Please copy exactly the lines that run from the start of the entries to the line containing "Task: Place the", inclusive.

[Source records]
· · · · · · ·

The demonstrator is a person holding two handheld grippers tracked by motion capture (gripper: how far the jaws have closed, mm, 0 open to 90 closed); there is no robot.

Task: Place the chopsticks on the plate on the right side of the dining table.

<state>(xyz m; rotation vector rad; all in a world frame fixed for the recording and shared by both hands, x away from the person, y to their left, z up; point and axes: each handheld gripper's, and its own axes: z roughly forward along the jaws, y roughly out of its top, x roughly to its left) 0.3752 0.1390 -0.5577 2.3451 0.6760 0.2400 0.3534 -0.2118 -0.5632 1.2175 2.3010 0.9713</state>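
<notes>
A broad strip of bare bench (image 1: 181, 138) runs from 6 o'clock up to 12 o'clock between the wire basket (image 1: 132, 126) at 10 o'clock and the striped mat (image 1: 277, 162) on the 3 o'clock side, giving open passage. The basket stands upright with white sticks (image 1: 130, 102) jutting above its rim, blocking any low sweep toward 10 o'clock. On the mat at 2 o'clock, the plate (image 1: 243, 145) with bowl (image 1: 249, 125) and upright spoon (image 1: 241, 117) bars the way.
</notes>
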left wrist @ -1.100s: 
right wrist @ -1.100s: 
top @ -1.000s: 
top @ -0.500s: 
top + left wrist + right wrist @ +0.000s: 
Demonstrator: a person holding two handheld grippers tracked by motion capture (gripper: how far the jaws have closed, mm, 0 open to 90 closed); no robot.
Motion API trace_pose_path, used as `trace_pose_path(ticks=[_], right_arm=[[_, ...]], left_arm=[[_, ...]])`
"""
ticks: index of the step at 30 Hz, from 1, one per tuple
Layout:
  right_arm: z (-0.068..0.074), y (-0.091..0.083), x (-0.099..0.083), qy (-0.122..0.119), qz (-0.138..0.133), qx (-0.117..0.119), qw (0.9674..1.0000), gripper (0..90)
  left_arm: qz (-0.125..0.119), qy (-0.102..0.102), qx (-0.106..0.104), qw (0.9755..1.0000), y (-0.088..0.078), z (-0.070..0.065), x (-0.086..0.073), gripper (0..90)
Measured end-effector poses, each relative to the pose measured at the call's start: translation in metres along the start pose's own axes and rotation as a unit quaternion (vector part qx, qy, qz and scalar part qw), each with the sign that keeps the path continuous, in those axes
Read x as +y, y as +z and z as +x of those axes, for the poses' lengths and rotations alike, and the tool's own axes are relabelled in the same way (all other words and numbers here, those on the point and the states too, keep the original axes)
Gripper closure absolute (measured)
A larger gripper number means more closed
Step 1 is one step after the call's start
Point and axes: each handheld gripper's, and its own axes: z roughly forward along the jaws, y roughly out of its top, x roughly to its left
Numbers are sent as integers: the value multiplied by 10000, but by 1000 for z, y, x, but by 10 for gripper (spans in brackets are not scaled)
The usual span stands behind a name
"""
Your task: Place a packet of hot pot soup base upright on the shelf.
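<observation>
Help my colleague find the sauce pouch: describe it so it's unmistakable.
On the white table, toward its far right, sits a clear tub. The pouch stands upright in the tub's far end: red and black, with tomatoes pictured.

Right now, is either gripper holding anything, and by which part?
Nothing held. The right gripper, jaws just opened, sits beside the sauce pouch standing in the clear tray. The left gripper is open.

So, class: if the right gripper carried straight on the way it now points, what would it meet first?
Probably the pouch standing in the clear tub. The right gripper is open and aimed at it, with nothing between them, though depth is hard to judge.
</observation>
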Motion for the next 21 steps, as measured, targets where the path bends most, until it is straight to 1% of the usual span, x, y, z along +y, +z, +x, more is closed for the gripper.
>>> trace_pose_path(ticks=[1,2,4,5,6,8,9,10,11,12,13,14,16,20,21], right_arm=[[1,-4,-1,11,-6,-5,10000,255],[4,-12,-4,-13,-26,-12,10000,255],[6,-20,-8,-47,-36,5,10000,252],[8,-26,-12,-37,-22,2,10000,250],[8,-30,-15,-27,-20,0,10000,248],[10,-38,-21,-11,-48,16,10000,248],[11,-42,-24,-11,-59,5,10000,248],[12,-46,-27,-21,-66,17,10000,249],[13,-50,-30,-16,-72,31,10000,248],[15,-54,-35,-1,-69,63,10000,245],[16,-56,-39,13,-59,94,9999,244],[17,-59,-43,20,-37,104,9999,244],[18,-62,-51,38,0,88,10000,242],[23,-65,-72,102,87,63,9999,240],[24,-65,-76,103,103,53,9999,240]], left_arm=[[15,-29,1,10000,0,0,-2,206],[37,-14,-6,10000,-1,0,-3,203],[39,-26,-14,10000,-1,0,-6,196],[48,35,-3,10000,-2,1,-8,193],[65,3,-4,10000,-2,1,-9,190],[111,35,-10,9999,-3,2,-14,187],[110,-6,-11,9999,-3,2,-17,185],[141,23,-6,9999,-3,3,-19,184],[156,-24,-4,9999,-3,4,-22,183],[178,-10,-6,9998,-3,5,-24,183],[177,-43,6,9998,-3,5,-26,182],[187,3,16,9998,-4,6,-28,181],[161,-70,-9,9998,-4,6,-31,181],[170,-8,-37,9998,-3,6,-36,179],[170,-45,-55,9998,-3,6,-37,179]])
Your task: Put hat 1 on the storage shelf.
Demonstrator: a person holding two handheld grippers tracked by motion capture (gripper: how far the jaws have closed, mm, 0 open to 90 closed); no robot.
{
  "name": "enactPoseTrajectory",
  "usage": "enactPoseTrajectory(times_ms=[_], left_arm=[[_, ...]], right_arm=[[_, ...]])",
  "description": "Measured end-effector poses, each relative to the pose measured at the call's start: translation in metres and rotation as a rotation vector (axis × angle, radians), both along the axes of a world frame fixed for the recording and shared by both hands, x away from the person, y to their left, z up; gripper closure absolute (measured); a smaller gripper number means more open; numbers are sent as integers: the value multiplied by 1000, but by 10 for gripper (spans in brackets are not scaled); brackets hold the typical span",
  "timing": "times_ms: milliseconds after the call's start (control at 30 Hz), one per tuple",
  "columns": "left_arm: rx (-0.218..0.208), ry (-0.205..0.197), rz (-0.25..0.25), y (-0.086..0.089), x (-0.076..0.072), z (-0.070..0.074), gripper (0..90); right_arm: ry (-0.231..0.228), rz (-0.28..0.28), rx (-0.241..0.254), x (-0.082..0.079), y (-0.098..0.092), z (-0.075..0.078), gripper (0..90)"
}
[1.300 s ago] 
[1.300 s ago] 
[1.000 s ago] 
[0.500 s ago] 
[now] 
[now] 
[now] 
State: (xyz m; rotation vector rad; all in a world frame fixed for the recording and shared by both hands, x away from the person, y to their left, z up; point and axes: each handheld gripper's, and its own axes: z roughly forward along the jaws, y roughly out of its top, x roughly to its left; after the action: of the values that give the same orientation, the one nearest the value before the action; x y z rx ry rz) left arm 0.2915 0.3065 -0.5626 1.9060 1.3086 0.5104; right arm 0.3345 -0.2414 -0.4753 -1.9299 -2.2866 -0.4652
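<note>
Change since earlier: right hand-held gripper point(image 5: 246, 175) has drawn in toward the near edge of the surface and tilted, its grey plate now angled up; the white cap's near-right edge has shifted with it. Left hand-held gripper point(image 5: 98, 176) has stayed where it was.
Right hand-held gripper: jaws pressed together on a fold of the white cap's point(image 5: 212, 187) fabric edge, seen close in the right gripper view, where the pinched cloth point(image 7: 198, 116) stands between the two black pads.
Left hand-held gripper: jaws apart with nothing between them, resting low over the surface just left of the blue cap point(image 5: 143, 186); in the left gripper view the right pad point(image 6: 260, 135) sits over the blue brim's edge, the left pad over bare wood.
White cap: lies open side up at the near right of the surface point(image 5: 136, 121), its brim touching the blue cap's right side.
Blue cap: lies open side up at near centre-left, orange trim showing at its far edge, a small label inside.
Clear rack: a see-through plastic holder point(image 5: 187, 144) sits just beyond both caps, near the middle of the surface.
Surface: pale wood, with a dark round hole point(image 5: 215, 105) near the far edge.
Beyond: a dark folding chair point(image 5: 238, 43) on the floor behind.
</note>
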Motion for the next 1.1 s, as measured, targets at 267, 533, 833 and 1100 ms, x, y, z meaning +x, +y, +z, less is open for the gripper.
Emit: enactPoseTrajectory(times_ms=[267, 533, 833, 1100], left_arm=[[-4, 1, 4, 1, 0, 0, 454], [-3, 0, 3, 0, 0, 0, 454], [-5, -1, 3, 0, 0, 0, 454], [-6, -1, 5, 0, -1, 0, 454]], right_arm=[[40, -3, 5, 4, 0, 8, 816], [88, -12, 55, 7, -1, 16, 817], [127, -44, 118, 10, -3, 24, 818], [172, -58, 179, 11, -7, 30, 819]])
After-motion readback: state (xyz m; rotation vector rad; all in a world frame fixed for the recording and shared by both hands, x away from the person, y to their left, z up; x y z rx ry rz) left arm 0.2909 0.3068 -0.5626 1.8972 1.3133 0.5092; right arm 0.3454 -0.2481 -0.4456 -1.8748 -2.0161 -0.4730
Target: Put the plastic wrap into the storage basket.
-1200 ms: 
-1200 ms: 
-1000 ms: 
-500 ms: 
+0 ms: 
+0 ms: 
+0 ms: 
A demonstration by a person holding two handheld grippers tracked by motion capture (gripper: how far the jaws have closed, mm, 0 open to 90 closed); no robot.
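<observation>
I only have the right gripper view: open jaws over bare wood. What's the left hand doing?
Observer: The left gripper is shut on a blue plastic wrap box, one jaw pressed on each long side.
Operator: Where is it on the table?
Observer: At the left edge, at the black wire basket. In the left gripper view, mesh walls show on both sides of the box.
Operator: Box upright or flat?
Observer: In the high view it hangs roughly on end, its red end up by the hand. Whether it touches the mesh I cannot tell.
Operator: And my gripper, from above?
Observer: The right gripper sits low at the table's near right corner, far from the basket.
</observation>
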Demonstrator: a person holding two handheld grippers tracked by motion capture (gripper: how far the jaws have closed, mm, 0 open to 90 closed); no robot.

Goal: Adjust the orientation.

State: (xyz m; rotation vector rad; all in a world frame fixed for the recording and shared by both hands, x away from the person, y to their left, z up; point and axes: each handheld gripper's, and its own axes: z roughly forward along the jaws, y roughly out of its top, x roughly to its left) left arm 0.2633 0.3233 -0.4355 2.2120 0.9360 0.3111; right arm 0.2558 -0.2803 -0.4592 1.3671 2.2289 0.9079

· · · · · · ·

• Answer to this exercise:
The demonstrator is a person holding two handheld grippers tracked by motion capture (gripper: how far the jaws have closed, mm, 0 open to 90 closed); there is no robot.

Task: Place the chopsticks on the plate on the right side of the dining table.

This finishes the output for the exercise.